This is just a small selection of optimizers (i.e. the algorithm that learns the weights based on a loss). Nevertheless, typically [Adam](https://pytorch.org/docs/stable/generated/torch.optim.Adam.html#torch.optim.Adam) or [SGD](https://pytorch.org/docs/stable/generated/torch.optim.SGD.html#torch.optim.SGD) will be the first algorithm you will try.

|||
|---|---|
|[Adagrad](https://pytorch.org/docs/stable/generated/torch.optim.Adagrad.html#torch.optim.Adagrad)|	Implements Adagrad algorithm.|
|[Adam](https://pytorch.org/docs/stable/generated/torch.optim.Adam.html#torch.optim.Adam)|	Implements Adam algorithm.|
|[ASGD](https://pytorch.org/docs/stable/generated/torch.optim.ASGD.html#torch.optim.ASGD)|	Implements Averaged Stochastic Gradient Descent.|
|[RMSprop](https://pytorch.org/docs/stable/generated/torch.optim.RMSprop.html#torch.optim.RMSprop)|	Implements RMSprop algorithm.|
|[Rprop](https://pytorch.org/docs/stable/generated/torch.optim.Rprop.html#torch.optim.Rprop)|	Implements the resilient backpropagation algorithm.|
|[SGD](https://pytorch.org/docs/stable/generated/torch.optim.SGD.html#torch.optim.SGD)|	Implements stochastic gradient descent (optionally with momentum).|


### [Learning rate scheduler](https://pytorch.org/docs/stable/optim.html#how-to-adjust-learning-rate)

"torch.optim.lr_scheduler provides several methods to adjust the learning rate based on the number of epochs."

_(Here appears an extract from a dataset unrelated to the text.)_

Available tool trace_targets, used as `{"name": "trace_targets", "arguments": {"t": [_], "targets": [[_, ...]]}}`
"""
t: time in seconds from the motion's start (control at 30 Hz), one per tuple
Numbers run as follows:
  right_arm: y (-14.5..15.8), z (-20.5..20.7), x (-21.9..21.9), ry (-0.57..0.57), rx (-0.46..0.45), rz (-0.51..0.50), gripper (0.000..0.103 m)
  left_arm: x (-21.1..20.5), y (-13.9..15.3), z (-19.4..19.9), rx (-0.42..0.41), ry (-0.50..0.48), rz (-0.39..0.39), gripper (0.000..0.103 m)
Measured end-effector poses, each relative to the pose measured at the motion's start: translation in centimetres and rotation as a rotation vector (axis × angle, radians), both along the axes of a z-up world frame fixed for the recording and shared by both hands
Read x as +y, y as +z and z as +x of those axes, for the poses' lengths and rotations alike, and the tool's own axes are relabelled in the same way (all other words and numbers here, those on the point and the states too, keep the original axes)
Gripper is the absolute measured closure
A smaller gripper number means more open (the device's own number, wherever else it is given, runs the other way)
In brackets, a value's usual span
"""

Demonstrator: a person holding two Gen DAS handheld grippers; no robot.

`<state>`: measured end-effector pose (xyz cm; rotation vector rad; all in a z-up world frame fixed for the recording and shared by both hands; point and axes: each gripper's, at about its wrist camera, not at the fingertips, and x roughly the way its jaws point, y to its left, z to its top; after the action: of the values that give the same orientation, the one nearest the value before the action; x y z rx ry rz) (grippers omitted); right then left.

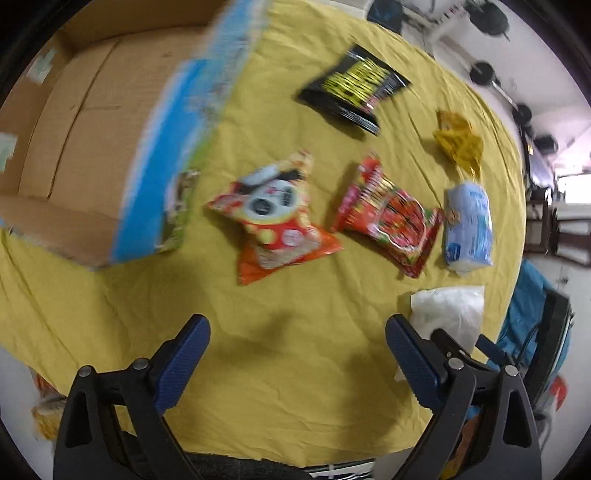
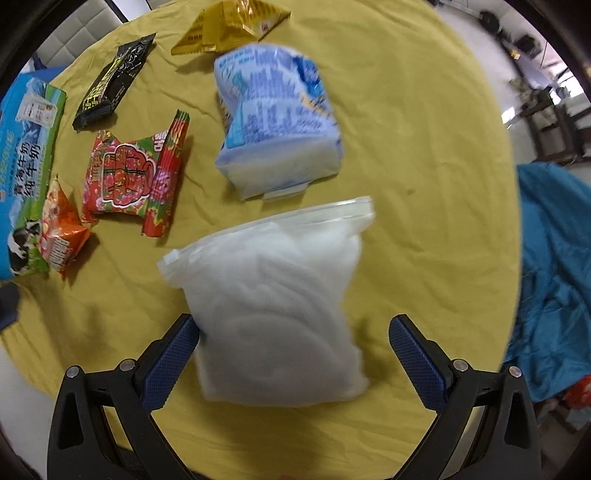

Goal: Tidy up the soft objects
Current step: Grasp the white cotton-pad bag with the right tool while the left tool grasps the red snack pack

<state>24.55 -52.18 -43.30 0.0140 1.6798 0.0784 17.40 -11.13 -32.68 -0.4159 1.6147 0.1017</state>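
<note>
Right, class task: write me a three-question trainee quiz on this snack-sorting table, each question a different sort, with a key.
1. True or false: the right gripper is shut on the white zip bag.
2. Multiple choice: what lies directly beyond the zip bag in the right wrist view? A) black snack packet B) blue-and-white tissue pack C) gold snack packet
3. Fill in: the packets lie on a ____ cloth, beside an open cardboard box.

Key: 1 false, its jaws stand open either side of the bag. 2 B. 3 yellow.
</note>
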Motion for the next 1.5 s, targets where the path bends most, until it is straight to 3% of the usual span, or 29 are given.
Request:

Why do you want to reduce the learning rate: Well, typically you want to start with a large learning rate for jumping over local minima but later you want to anneal the learning rate because otherwise the optimizer will jump over / oscillate around the minima.  

A non-representative selection is

|||
|---|---|
|[lr_scheduler.StepLR](https://pytorch.org/docs/stable/generated/torch.optim.lr_scheduler.StepLR.html#torch.optim.lr_scheduler.StepLR)|	Decays the learning rate of each parameter group by gamma every step_size epochs.|
|[lr_scheduler.MultiStepLR](https://pytorch.org/docs/stable/generated/torch.optim.lr_scheduler.MultiStepLR.html#torch.optim.lr_scheduler.MultiStepLR)|	Decays the learning rate of each parameter group by gamma once the number of epoch reaches one of the milestones.|
|[lr_scheduler.ConstantLR](https://pytorch.org/docs/stable/generated/torch.optim.lr_scheduler.ConstantLR.html#torch.optim.lr_scheduler.ConstantLR)|	Decays the learning rate of each parameter group by a small constant factor until the number of epoch reaches a pre-defined milestone: total_iters.|
|[lr_scheduler.LinearLR](https://pytorch.org/docs/stable/generated/torch.optim.lr_scheduler.LinearLR.html#torch.optim.lr_scheduler.LinearLR)|	Decays the learning rate of each parameter group by linearly changing small multiplicative factor until the number of epoch reaches a pre-defined milestone: total_iters.|
|[lr_scheduler.ExponentialLR](https://pytorch.org/docs/stable/generated/torch.optim.lr_scheduler.ExponentialLR.html#torch.optim.lr_scheduler.ExponentialLR)	|Decays the learning rate of each parameter group by gamma every epoch.|
|[lr_scheduler.ReduceLROnPlateau](https://pytorch.org/docs/stable/generated/torch.optim.lr_scheduler.ReduceLROnPlateau.html#torch.optim.lr_scheduler.ReduceLROnPlateau)|	Reduce learning rate when a metric has stopped improving.|

However, typically I only use [lr_scheduler.ReduceLROnPlateau](https://pytorch.org/docs/stable/generated/torch.optim.lr_scheduler.ReduceLROnPlateau.html#torch.optim.lr_scheduler.ReduceLROnPlateau).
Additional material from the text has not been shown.